## Brief
Find the word "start" in the material below and gather every line that contains it.
=== Begin Enclosure ===
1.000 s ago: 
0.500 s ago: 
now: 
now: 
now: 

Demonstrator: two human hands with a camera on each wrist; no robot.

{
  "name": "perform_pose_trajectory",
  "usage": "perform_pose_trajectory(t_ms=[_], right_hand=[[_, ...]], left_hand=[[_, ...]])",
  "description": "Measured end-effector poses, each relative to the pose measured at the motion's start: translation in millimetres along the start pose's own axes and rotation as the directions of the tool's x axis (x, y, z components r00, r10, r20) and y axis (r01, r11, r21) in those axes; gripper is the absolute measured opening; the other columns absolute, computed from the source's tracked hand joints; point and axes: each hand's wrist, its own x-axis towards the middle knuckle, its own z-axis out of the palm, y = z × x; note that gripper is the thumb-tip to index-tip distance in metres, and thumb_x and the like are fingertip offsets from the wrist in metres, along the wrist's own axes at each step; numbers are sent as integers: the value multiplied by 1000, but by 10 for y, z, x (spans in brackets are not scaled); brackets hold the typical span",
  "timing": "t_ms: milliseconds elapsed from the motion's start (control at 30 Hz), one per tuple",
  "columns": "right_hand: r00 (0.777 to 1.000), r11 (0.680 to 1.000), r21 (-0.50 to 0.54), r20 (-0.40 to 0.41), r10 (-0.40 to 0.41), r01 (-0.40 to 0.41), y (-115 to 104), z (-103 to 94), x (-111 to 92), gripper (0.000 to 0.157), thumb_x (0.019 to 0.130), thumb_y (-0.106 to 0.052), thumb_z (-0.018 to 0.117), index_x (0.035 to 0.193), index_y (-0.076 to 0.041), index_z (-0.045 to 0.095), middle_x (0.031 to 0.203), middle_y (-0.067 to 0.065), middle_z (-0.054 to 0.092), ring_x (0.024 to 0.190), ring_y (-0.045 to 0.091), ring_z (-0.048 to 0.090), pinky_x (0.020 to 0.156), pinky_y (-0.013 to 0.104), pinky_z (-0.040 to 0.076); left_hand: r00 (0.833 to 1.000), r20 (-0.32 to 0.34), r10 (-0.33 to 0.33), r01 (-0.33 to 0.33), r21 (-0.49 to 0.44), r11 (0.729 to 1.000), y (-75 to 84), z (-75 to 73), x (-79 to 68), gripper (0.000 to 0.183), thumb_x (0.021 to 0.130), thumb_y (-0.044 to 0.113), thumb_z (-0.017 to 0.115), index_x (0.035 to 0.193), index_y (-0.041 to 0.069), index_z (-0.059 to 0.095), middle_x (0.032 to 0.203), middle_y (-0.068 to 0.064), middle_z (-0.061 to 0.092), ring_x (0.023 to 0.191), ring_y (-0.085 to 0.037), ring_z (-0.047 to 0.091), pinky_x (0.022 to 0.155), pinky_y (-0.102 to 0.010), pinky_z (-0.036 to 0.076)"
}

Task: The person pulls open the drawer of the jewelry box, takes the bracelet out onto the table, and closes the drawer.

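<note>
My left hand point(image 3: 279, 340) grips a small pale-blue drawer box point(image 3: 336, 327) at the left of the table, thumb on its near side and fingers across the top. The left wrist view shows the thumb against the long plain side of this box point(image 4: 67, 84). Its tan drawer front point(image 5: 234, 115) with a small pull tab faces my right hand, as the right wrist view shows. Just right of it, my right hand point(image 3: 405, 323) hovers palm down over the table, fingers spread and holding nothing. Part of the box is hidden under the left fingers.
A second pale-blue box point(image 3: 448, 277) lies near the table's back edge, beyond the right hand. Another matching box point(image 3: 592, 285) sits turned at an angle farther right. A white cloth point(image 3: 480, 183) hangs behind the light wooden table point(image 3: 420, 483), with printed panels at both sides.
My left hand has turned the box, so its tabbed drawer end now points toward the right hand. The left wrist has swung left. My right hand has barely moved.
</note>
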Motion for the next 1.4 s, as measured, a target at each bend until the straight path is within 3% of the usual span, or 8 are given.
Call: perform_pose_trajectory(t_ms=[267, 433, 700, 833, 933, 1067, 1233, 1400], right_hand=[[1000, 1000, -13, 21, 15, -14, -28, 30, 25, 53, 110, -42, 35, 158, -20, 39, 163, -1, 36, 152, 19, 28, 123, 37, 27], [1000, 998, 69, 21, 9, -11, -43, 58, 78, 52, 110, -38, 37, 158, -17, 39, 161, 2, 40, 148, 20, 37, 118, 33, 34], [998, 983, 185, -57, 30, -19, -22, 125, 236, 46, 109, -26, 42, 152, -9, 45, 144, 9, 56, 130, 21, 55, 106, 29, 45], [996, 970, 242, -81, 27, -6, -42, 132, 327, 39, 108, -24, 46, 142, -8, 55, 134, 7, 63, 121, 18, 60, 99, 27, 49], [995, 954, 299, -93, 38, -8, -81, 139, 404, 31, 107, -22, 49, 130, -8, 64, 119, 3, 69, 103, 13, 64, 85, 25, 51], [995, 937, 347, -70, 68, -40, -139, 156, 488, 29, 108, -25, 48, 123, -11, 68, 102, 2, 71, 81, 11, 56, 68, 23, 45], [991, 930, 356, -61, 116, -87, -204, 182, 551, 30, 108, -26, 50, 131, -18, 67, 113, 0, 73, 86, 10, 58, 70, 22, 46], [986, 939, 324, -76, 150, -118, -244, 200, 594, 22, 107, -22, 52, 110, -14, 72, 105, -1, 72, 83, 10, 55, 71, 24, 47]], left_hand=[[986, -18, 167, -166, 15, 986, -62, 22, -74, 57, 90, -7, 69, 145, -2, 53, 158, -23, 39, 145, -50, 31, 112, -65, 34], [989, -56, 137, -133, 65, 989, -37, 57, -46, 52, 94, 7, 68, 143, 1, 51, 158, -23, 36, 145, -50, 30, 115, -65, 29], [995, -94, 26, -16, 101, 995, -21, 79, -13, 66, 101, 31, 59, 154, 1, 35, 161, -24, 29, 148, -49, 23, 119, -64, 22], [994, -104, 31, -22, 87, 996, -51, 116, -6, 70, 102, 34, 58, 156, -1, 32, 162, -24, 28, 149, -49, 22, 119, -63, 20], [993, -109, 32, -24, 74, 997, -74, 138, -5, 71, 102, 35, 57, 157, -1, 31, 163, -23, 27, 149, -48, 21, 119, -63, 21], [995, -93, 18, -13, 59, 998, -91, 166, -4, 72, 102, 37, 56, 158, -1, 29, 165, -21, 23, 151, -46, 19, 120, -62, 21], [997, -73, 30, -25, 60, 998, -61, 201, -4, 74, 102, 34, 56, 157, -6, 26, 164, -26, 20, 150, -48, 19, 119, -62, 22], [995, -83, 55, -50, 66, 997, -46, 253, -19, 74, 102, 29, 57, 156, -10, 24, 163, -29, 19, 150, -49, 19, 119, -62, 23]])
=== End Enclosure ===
## Task result
  "description": "Measured end-effector poses, each relative to the pose measured at the motion's start: translation in millimetres along the start pose's own axes and rotation as the directions of the tool's x axis (x, y, z components r00, r10, r20) and y axis (r01, r11, r21) in those axes; gripper is the absolute measured opening; the other columns absolute, computed from the source's tracked hand joints; point and axes: each hand's wrist, its own x-axis towards the middle knuckle, its own z-axis out of the palm, y = z × x; note that gripper is the thumb-tip to index-tip distance in metres, and thumb_x and the like are fingertip offsets from the wrist in metres, along the wrist's own axes at each step; numbers are sent as integers: the value multiplied by 1000, but by 10 for y, z, x (spans in brackets are not scaled); brackets hold the typical span",
  "timing": "t_ms: milliseconds elapsed from the motion's start (control at 30 Hz), one per tuple",

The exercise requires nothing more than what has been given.